The SAT’s composite scoring range is from 400 to 1600. The total range is split evenly between the Evidence-Based Reading and Writing section (200 – 800 Points) and the Mathematics section (200 – 800 Points).

When you take the SAT, you will get a certain number of questions right—your raw score—on the Reading, Writing, and Math sections. Your raw scores from each subject will then be converted into a scaled score on the 200 – 800 point scale. Each test has a slightly different scoring scale than all others, though generally, they are very similar to one another.

Each section is scaled in 10-point increments, so it is possible to get a 200, a 210, a 220 (and so on up the line), up to an 800.

 

What is a perfect score on the SAT?

A perfect score on the SAT is a 1600. This is arrived at by getting an 800 on the Evidence-Based Reading and Writing section and an 800 on the Mathematics section.

 

What is an average score on the SAT?

The average SAT score from the Class of 2020 was a 1051. The average Reading score was a 528 and the average Math score was a 523. This average represents nearly 2.2 million test-takers from the United States.

 

How many people get a perfect score on the SAT?

This is a tricky question to answer, but it is a good one. The top 1% of all test-takers comprises those scoring in the range of 1550-1600 on the SAT scoring scale. That top 1% of 2.2 million test-takers comprised nearly 22,000 test-takers from the Class of 2020. This suggests that there are some few thousand (at a maximum) who received a perfect score.

For reference, the 1400-1600 range comprises the top 7% of all test takers (and 7% of the testing population in total).

 

How to get a perfect score on the SAT

There are two elements to receiving a perfect score on the SAT: a bit of hard work and a little luck. In order to achieve a perfect (or near-perfect) SAT score, it helps to have familiarity with the SAT, its sections, its style, the timing and pacing of the sections within the exam, and the content found within it.
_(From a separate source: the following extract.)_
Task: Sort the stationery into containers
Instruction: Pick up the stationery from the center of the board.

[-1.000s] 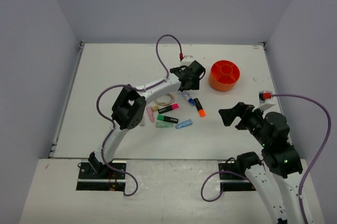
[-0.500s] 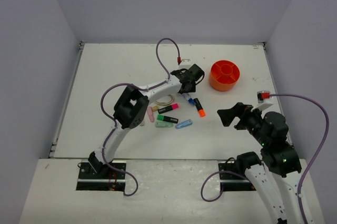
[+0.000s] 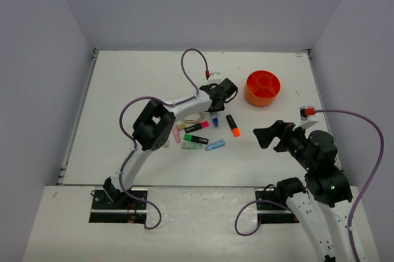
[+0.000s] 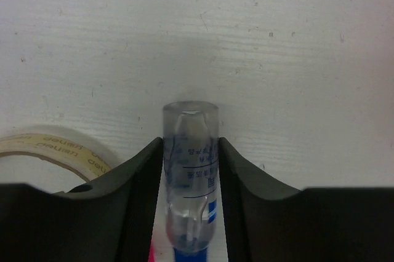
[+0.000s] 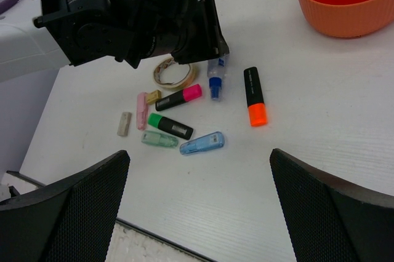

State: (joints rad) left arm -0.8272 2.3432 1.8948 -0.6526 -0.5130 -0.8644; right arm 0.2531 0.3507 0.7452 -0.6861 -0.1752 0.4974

This means reviewing things like (but not limited to) the grammar rules found in the Writing section, the properties tested in the Math sections, and the types of passages found in the Reading section.

Because of the structure of the Math sections, which feature numeric entry questions at the end of each, it is necessary to know how to pace yourself through those sections. It is very difficult to randomly guess on those questions and get them right, so make sure you have time to consider them if the goal is an 800 on the Math section.

It helps to have some luck on your side, too: it is a little more likely to score an 800 on the Math section if the test you take has concepts that you’ve reviewed previously. Don’t know what a margin of error is? That makes it difficult to confidently answer Math questions featuring that concept. See an idiom or a particularly obscure piece of vocabulary on the Reading section you don’t know? You’ll have to leave it to fate to answer those questions correctly on the Reading and Writing sections.

As such, achieving a perfect score—which, on the SAT, does mean getting nearly every question right in three distinct subjects—has an element of randomness to it. To some degree, chance favors the prepared mind, so study up if the goal is to get to a 1600.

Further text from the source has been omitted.